FREE ON CINEGEEK.DE 



This superficially beautiful film adaptation does not have much in common with F. Scott Fitzgerald's prose. But that is probably true of most literary adaptations, because although the film remains faithful to the original in terms of the external plot, it does not capture the mood and spirit of the original. Many believe that Fitzgerald, who came from the Midwest, IS Gatsby: a man who simply replaces his humble roots with a new personality. And yet something always remains out of reach for him: the lost love of his youth. In fact, if you read contemporary film reviews, there were even concerns about whether the late Robert Redford could embody Gatsby at all. Was Redford too masculine, too handsome, too self-confident? Or do you think Redford is the romantic man doomed to failure? As far as I understand the novel, Gatsby remains the romantic from the Midwest despite his crooked dealings. But his idealism is doomed to failure by his ruthless wealth. Does that come across in the film? I think that without having read the novel, you'll hardly be able to penetrate the mystery of Gatsby. And his great love, Daisy Buchanan? In the novel, Gatsby doesn't understand that Daisy is simply not good enough for him. In the film, thanks to Mia Farrow's nervous performance, we don't understand why Gatsby thinks Daisy is good enough for him at all. 

FREE ON CINEGEEK.DE 



Peter Bogdanovich's film about the Great Depression is like a tribute to the filmmaking of the time. We experience the story of Addie, a little girl. Addie sees the world just as it is and that's probably why she almost never smiles (although she can't get down either!). Paper Moon starts at her mother's grave, whose interests certainly weren't for her daughter. A photographer tells us that Addie's mother was the worst kind. Addie herself looks like a tomboy in a flannel shirt with a cap.

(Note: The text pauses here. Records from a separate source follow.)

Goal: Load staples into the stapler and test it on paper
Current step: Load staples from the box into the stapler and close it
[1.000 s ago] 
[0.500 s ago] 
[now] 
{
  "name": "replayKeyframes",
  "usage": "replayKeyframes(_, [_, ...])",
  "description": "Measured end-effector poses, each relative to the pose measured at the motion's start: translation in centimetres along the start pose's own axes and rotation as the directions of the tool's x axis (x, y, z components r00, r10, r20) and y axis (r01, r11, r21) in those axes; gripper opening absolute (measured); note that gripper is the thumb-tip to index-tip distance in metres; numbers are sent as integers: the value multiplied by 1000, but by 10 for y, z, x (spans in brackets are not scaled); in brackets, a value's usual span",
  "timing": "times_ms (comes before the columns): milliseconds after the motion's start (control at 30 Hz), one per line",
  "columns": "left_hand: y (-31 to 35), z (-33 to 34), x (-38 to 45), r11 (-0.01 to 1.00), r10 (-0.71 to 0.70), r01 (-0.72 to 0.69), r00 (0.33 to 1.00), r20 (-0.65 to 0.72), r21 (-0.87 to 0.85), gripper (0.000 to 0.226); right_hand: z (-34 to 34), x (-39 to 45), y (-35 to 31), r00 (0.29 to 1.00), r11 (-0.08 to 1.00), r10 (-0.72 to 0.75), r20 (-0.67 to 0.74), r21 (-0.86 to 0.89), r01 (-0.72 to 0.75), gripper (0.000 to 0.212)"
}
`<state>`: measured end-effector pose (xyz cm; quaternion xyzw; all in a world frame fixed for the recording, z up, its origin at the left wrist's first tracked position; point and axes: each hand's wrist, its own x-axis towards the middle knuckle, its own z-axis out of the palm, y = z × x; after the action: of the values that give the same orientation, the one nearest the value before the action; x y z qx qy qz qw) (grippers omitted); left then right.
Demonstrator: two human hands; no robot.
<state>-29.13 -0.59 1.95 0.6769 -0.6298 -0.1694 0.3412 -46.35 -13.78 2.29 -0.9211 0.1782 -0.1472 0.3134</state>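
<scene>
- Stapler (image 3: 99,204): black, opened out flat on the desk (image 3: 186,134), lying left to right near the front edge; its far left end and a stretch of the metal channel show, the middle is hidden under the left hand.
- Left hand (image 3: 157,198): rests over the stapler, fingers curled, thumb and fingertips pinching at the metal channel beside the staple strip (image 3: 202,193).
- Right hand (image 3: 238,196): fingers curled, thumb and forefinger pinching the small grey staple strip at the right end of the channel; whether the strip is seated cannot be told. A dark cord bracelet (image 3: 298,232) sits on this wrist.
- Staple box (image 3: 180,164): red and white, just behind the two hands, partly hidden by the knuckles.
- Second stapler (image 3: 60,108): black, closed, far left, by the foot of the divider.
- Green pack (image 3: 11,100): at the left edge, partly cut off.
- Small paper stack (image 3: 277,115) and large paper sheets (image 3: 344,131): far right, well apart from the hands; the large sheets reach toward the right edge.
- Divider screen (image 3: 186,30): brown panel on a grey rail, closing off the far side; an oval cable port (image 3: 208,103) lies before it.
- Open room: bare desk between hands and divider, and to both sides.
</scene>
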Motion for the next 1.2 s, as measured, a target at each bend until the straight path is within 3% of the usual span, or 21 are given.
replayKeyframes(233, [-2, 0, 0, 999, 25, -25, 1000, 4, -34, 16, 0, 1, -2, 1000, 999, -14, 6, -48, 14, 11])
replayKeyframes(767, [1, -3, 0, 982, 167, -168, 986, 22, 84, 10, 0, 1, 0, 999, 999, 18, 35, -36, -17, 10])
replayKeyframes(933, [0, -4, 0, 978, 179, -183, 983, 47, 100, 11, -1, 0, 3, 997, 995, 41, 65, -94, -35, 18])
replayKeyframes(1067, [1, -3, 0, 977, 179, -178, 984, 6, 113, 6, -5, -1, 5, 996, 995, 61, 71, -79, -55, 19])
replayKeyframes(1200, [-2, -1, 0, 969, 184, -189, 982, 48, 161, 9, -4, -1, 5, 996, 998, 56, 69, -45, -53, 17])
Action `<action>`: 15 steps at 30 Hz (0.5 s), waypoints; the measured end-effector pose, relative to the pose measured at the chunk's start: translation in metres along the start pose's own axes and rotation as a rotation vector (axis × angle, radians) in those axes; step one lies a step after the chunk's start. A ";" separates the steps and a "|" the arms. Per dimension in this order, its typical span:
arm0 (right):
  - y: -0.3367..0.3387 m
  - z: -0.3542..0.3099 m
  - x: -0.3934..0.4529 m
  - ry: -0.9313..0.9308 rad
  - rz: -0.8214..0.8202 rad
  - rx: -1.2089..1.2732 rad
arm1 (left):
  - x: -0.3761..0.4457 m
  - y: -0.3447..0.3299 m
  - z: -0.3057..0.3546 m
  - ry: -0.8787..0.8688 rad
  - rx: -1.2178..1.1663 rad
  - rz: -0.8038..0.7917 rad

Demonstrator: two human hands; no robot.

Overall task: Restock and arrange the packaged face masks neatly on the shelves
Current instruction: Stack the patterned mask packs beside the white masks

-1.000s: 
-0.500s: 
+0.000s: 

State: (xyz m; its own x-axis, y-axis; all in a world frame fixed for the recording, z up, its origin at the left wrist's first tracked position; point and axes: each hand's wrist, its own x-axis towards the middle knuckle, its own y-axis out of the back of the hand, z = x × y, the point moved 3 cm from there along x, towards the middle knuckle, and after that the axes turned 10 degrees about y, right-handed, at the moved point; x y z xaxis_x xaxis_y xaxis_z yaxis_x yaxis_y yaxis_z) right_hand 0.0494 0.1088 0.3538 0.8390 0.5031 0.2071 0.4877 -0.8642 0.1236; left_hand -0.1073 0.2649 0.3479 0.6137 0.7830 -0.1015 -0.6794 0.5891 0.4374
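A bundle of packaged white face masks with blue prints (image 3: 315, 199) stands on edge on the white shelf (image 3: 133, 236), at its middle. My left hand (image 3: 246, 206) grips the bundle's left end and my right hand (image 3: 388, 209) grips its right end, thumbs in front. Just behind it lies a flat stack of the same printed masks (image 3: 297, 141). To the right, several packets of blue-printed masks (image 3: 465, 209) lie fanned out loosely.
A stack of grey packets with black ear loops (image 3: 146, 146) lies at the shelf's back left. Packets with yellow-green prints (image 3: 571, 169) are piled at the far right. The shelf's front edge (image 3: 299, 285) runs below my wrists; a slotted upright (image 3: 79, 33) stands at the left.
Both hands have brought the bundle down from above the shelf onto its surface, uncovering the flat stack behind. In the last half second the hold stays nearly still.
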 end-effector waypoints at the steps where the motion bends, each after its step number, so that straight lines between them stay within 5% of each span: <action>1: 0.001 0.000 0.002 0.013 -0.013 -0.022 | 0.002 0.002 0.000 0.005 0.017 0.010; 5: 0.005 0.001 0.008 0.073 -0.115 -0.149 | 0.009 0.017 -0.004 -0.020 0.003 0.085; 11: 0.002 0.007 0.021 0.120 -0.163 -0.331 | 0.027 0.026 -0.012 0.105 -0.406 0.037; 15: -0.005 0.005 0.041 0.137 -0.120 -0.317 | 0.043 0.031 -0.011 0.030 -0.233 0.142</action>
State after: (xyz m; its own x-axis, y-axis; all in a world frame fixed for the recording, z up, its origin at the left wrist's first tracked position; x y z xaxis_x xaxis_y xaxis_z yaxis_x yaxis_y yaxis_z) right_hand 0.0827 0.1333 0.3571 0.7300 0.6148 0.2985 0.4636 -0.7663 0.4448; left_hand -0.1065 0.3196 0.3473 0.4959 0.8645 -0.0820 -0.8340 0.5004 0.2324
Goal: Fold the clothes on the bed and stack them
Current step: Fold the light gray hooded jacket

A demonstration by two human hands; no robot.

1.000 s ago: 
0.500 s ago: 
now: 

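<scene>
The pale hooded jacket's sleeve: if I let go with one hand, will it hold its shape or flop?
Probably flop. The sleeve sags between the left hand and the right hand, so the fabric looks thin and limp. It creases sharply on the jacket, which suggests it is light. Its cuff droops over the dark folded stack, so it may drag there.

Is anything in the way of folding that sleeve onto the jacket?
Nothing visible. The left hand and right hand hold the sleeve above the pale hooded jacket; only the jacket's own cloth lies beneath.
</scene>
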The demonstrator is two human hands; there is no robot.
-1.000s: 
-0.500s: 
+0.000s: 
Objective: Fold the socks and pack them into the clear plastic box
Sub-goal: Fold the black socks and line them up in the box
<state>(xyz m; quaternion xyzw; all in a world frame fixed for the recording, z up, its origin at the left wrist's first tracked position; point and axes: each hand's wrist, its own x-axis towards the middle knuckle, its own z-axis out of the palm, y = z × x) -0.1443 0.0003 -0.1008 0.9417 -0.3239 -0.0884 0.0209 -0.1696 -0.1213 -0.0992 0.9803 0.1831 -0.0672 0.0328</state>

During the funeral, an ancient car approaches at the last minute with a Bible salesman who could possibly be Addie's father. His name is Moses and he is played by Ryan O'Neil. Both sell Bibles to widows who allegedly ordered the deceased men, and Addie does even better than her teacher. The Bible deception is used by Bogdanovich on the one hand as a game that joins the two together - but on the other hand it is also deeply moving.